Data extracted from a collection
------------
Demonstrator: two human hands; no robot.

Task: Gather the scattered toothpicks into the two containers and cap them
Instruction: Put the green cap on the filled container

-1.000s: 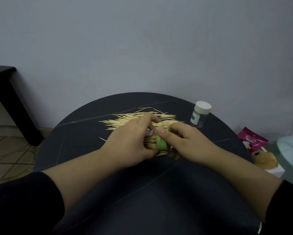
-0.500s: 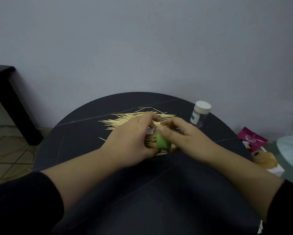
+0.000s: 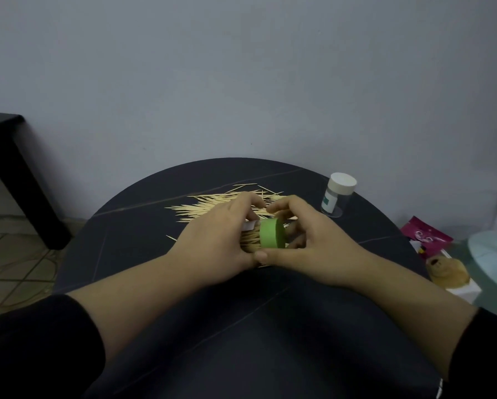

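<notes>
At the desk's (image 3: 241,341) 12 o'clock, left grip (image 3: 212,240) clamps a container (image 3: 251,241), right grip (image 3: 313,243) pinches its green cap (image 3: 271,233), seemingly capping; next, press home.

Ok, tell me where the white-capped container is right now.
In the head view, the white-capped container stands upright at the far right edge of the table, right of the toothpick pile and beyond the right hand.

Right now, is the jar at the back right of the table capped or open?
Capped. The clear jar stands upright with its white lid seated squarely on top. What is inside it cannot be told.
</notes>
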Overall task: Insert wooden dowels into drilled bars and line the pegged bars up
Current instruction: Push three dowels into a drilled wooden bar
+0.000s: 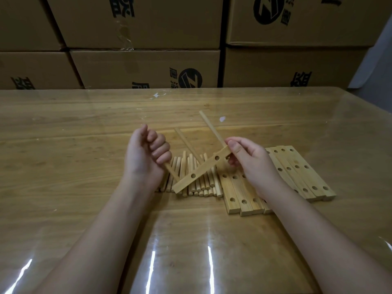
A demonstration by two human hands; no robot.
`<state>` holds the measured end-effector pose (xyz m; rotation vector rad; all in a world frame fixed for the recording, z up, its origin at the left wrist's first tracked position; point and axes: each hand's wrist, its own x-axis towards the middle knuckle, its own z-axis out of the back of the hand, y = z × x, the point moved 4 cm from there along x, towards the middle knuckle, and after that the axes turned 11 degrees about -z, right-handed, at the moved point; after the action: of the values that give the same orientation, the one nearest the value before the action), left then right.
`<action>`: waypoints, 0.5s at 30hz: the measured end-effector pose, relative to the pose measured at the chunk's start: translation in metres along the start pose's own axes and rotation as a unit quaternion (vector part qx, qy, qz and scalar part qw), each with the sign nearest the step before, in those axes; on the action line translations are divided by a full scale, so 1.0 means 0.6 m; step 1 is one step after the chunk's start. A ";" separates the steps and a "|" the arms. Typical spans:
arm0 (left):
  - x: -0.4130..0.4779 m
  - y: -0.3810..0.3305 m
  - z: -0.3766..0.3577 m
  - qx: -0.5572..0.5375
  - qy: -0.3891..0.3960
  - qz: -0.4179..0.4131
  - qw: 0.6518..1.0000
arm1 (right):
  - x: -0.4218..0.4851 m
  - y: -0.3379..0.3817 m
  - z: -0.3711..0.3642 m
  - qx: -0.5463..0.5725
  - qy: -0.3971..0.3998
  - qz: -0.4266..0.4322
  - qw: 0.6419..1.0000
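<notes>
The right hand (250, 160) pinches the upper-right end of the bar (203, 168), held above the desk (84, 145) with its long axis falling to the lower left. The left hand (146, 153), fisted round a dowel (172, 174), is nearer the free lower end; the dowel tip lies just beside it.

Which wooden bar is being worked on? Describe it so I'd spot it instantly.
On the wooden table, above the pile of loose dowels, one drilled bar is held in the air by the right hand. Unlike the bars lying flat at the right, it slants and has a long dowel sticking up from its far end.
</notes>
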<state>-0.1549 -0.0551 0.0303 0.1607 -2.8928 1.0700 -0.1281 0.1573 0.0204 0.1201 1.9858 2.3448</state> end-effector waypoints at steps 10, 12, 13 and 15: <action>-0.012 0.005 -0.006 0.030 -0.044 -0.036 0.998 | 0.001 -0.004 -0.007 0.010 0.044 -0.027 0.999; -0.014 0.005 -0.010 0.043 -0.041 -0.040 0.997 | 0.004 -0.008 -0.004 0.013 0.041 -0.039 0.998; -0.015 0.005 -0.012 0.049 -0.035 -0.041 0.997 | 0.005 -0.009 -0.004 0.014 0.041 -0.041 0.998; -0.020 0.012 -0.021 0.064 -0.012 -0.032 0.997 | 0.006 -0.009 -0.004 0.014 0.046 -0.040 0.998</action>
<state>-0.1435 -0.0404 0.0344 0.2700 -2.8182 1.2505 -0.1317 0.1564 0.0147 -0.0669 2.0239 2.3131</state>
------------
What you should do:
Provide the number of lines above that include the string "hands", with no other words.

Task output:
2